▶ About this task: An identical copy of every entry below is the required output.

*** Begin section ***

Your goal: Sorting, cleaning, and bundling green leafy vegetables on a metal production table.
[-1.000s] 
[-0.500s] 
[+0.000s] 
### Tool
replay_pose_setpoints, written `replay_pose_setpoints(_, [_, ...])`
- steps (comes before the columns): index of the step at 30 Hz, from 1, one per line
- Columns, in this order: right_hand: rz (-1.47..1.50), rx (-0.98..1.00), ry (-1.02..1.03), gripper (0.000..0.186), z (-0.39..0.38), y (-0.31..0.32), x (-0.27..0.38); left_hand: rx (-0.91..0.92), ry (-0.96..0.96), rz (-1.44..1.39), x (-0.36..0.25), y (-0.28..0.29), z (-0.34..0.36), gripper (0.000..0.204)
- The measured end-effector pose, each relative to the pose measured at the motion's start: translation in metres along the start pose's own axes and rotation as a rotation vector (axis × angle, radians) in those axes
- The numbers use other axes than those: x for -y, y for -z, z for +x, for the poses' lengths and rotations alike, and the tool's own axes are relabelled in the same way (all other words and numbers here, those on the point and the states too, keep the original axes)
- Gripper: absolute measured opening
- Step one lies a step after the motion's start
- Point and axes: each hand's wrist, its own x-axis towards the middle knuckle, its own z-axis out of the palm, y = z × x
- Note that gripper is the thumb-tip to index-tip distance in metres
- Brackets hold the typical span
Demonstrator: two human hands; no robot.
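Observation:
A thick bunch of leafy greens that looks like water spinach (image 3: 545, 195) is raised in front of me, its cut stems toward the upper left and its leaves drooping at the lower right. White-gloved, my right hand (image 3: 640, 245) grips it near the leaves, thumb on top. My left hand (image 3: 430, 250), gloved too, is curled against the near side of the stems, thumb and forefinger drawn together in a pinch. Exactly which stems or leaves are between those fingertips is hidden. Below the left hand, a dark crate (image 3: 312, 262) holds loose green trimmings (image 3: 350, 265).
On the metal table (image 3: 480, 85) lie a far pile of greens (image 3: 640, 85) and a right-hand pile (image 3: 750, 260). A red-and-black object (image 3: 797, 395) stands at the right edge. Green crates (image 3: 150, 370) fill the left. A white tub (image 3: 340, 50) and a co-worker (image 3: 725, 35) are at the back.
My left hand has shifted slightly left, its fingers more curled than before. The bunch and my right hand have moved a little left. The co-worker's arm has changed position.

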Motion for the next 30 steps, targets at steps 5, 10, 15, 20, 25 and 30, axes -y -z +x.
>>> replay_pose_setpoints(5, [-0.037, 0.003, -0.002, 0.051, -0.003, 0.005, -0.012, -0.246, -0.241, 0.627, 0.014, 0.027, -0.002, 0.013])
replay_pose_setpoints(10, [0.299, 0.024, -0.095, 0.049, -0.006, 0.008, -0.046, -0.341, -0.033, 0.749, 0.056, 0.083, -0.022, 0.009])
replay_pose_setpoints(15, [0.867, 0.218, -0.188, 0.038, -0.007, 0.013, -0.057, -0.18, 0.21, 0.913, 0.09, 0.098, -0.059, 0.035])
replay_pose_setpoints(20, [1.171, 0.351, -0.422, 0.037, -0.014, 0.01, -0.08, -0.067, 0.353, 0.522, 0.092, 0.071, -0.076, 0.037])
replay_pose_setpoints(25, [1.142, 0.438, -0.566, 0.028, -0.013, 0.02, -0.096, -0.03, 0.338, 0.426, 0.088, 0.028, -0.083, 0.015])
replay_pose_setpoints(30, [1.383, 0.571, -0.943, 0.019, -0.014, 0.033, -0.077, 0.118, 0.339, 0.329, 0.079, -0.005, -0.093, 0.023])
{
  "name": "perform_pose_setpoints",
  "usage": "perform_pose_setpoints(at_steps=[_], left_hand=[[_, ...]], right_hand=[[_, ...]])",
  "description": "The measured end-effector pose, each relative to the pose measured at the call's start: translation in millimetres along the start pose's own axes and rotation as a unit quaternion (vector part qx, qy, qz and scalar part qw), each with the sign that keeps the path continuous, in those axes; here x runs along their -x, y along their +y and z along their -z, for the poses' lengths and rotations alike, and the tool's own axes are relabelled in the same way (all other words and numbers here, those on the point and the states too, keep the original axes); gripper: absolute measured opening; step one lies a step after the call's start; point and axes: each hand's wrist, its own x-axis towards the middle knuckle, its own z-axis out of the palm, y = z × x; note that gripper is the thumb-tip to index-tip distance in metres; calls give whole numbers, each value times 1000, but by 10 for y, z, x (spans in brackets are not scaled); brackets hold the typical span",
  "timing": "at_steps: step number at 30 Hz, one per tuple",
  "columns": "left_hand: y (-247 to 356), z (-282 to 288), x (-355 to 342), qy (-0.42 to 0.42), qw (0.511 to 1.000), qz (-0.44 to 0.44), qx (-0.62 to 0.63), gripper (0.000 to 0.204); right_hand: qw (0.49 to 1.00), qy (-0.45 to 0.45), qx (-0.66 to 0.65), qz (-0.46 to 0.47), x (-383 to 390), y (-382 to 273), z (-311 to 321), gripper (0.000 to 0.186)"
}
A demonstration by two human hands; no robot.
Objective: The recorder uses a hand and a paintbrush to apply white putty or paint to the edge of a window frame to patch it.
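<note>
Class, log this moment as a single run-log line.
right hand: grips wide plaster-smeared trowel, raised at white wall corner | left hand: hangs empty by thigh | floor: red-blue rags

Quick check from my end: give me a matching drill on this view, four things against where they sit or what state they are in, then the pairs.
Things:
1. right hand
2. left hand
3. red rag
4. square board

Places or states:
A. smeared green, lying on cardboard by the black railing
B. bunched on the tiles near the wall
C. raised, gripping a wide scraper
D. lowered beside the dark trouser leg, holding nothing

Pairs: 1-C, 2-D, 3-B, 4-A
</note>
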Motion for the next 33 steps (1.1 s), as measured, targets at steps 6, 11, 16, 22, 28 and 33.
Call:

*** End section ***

▶ Task answer:
Your goal: Sorting, cleaning, and bundling green leafy vegetables on a metal production table.
[-1.000s] 
[-0.500s] 
[+0.000s] 
### Tool
replay_pose_setpoints, written `replay_pose_setpoints(_, [_, ...])`
- steps (comes before the columns): index of the step at 30 Hz, from 1, one per line
- Columns, in this order: right_hand: rz (-1.47..1.50), rx (-0.98..1.00), ry (-1.02..1.03), gripper (0.000..0.186), z (-0.39..0.38), y (-0.31..0.32), x (-0.27..0.38); left_hand: rx (-0.91..0.92), ry (-0.96..0.96), rz (-1.44..1.39), x (-0.36..0.25), y (-0.28..0.29), z (-0.34..0.36), gripper (0.000..0.204)
- The measured end-effector pose, each relative to the pose measured at the motion's start: translation in metres along the start pose's own axes and rotation as a rotation vector (axis × angle, radians) in those axes
- The numbers use other axes than those: x for -y, y for -z, z for +x, for the poses' lengths and rotations alike, and the tool's own axes are relabelled in the same way (all other words and numbers here, those on the point and the states too, keep the original axes)
- Gripper: absolute measured opening
- Step one lies a step after the motion's start
- Point and axes: each hand's wrist, its own x-axis towards the middle knuckle, its own z-axis out of the palm, y = z × x
- Note that gripper is the thumb-tip to index-tip distance in metres
- Brackets hold the typical span
Demonstrator: two human hands; no robot.
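Observation:
A thick bunch of leafy greens that looks like water spinach (image 3: 545, 195) is raised in front of me, its cut stems toward the upper left and its leaves drooping at the lower right. White-gloved, my right hand (image 3: 640, 245) grips it near the leaves, thumb on top. My left hand (image 3: 430, 250), gloved too, is curled against the near side of the stems, thumb and forefinger drawn together in a pinch. Exactly which stems or leaves are between those fingertips is hidden. Below the left hand, a dark crate (image 3: 312, 262) holds loose green trimmings (image 3: 350, 265).
On the metal table (image 3: 480, 85) lie a far pile of greens (image 3: 640, 85) and a right-hand pile (image 3: 750, 260). A red-and-black object (image 3: 797, 395) stands at the right edge. Green crates (image 3: 150, 370) fill the left. A white tub (image 3: 340, 50) and a co-worker (image 3: 725, 35) are at the back.
My left hand has shifted slightly left, its fingers more curled than before. The bunch and my right hand have moved a little left. The co-worker's arm has changed position.
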
Motion for the next 30 steps, targets at steps 5, 10, 15, 20, 25 and 30, axes -y -z +x.
>>> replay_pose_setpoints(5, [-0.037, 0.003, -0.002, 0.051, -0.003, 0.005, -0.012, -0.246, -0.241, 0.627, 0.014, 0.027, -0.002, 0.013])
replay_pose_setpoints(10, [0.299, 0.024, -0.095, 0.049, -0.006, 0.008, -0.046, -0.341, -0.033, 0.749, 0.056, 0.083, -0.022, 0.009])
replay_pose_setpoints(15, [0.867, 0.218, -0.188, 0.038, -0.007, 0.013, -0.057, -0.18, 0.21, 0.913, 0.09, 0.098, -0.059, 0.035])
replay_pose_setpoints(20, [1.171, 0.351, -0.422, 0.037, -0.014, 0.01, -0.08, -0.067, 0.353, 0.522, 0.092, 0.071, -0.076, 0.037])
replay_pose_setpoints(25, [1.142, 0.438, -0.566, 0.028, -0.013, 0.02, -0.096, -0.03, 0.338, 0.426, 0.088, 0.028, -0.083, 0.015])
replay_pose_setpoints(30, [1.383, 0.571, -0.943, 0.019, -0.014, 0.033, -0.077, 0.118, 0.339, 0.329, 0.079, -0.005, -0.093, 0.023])
{
  "name": "perform_pose_setpoints",
  "usage": "perform_pose_setpoints(at_steps=[_], left_hand=[[_, ...]], right_hand=[[_, ...]])",
  "description": "The measured end-effector pose, each relative to the pose measured at the call's start: translation in millimetres along the start pose's own axes and rotation as a unit quaternion (vector part qx, qy, qz and scalar part qw), each with the sign that keeps the path continuous, in those axes; here x runs along their -x, y along their +y and z along their -z, for the poses' lengths and rotations alike, and the tool's own axes are relabelled in the same way (all other words and numbers here, those on the point and the states too, keep the original axes); gripper: absolute measured opening; step one lies a step after the call's start; point and axes: each hand's wrist, its own x-axis towards the middle knuckle, its own z-axis out of the palm, y = z × x; note that gripper is the thumb-tip to index-tip distance in metres; calls give whole numbers, each value times 1000, but by 10 for y, z, x (spans in brackets are not scaled); brackets hold the typical span",
  "timing": "at_steps: step number at 30 Hz, one per tuple",
  "columns": "left_hand: y (-247 to 356), z (-282 to 288), x (-355 to 342), qy (-0.42 to 0.42), qw (0.511 to 1.000), qz (-0.44 to 0.44), qx (-0.62 to 0.63), gripper (0.000 to 0.204); right_hand: qw (0.49 to 1.00), qy (-0.45 to 0.45), qx (-0.66 to 0.65), qz (-0.46 to 0.47), x (-383 to 390), y (-382 to 273), z (-311 to 321), gripper (0.000 to 0.186)"
}
A demonstration by two human hands; no robot.
Objective: The recorder uses a hand and a paintbrush to apply white putty or paint to the edge of a window frame to patch it.
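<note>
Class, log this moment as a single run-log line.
right hand: grips wide plaster-smeared trowel, raised at white wall corner | left hand: hangs empty by thigh | floor: red-blue rags

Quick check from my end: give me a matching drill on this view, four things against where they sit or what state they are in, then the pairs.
Things:
1. right hand
2. left hand
3. red rag
4. square board

Places or states:
A. smeared green, lying on cardboard by the black railing
B. bunched on the tiles near the wall
C. raised, gripping a wide scraper
D. lowered beside the dark trouser leg, holding nothing

Pairs: 1-C, 2-D, 3-B, 4-A
</note>
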Motion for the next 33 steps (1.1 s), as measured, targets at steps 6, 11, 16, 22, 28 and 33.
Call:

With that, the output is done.